I took a deep breath. “Howard,” I said, “I shrank away from you because you need to know me longer than half an hour before you get to put your hand on my knee. You think because you picked up the tab for the movie I should be all over you like a bad rash?” Oh, this was very bad. Go for it, I thought. “How dare you!” I continued, pumping up the volume a little. I was warming to my subject. “And how dare you presume to know the real me?” I said. “And watching you eat dinner, I almost lost my lunch. Didn’t anyone ever tell you to keep your mouth closed when you chew? I kept waiting for the rinse cycle light to come on. I thought of asking the waitress for fabric softener!” Howard was, for the first time that evening, silent.
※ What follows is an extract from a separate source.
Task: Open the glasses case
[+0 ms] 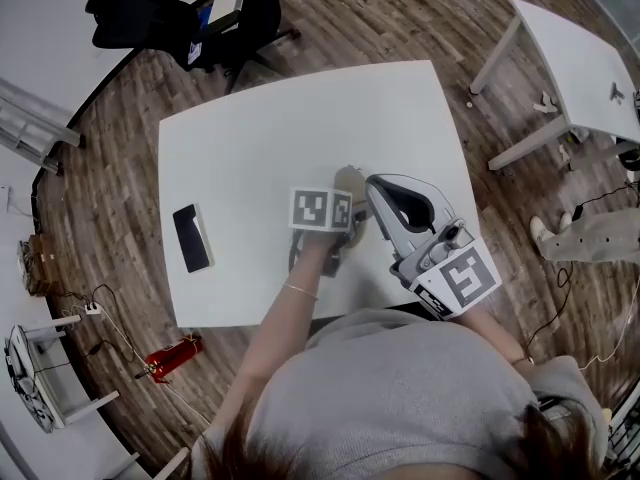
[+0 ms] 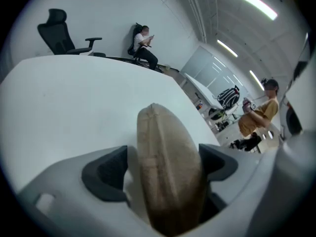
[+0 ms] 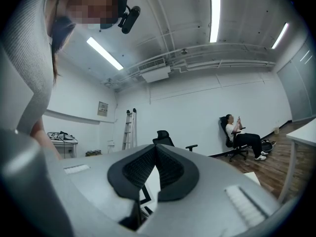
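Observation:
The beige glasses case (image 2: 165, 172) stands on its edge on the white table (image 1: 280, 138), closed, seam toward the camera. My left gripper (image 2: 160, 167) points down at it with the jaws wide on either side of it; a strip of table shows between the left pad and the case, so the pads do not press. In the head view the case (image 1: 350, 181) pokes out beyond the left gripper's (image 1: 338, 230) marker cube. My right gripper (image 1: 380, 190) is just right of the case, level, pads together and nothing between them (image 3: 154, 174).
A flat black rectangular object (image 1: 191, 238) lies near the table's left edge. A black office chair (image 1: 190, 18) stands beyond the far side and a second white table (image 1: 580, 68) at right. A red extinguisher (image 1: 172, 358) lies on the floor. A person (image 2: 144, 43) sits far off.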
One of the forgotten advantages of living in the city, as I used to do, is being able to make a swift and dignified exit by hailing a cab. Howard chewed gum in a sullen sulk all the way back to my house. 0613-12
You had me with you right up to “Go for it”. Everything after that was unnecessary, harsh and lacked a significant foresight. Howard needed to keep his hands to himself in the theater but if he did pay for your movie and dinner, you owed him the courtesy of being civil. Shrinking from him in the theater rather than dealing straightforward with his roaming hand appears to have set the stage for an angry outburst later. (For the record, the way to deal with roving hands is to firmly take the offending hand and place it back where it belongs without saying a word. Guys know exactly what that means …as in “I tried and she isn’t going for that.” Continued roving hands requires a change of location farther away.) And btw, guys, making a move like that so early in the game sends the very obvious message that you don’t respect her personal space and that’s a huge turn off for lots of women.
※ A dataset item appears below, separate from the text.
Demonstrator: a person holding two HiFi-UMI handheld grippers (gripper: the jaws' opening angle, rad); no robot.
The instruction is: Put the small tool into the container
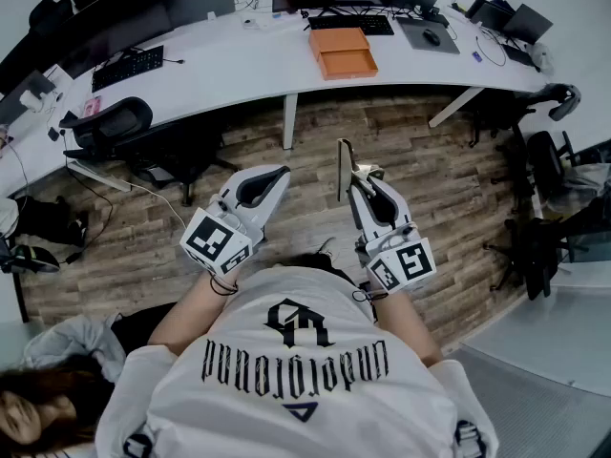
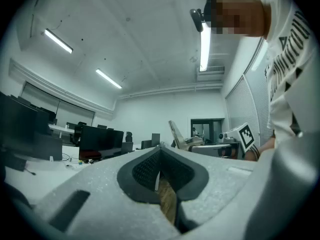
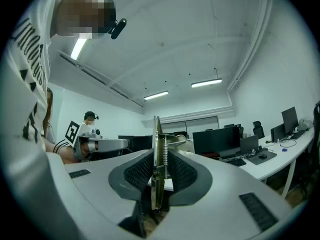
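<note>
My right gripper (image 1: 368, 187) is shut on the small tool (image 1: 345, 168), a thin metal piece with a spring that sticks up past the jaws. In the right gripper view the tool (image 3: 157, 156) stands upright, clamped between the two dark pads (image 3: 181, 173). My left gripper (image 1: 271, 176) is shut with nothing in it; its pads (image 2: 145, 168) meet at the tip. Both grippers hang over the wooden floor, short of the desk. The orange container (image 1: 344, 53) lies on the white desk (image 1: 239, 65) farther ahead, its top open.
The curved white desk carries monitors, keyboards (image 1: 127, 67) and a laptop (image 1: 426, 32). Black office chairs (image 1: 115, 127) stand by the desk at left and at right (image 1: 539, 165). Another person with a head camera (image 3: 90, 117) stands far off.
</note>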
While you did no find him attractive, your friend Sally considers him one of her favorite people and rest assured, she asked him how the date went and he may have told her in no uncertain terms how you went off on him. It was retaliatory rudeness when cool, calm civility was in order. Sally isn’t likely to risk offending her old friends by setting them up for dates with you in the future so your lack of business-like civility at dinner may have felt good but the consequences ripple for years. You should have eaten your dinner without staring at his mouth, said nothing and when he made presumptuous comments, just looked at him firmly while calmly saying, “Oh, you think so?”, or, “What an interesting assumption.” You don’t toss out any conversational “balls” encouraging him hit them back, you answer any questions with a minimal amount of detail so that you yield nothing. You thank him politely for the movie and dinner and request that you be taken back home. End of date. If he inquires about a second date, you tell him, “I don’t think that will be possible since I do not believe we have much in common.”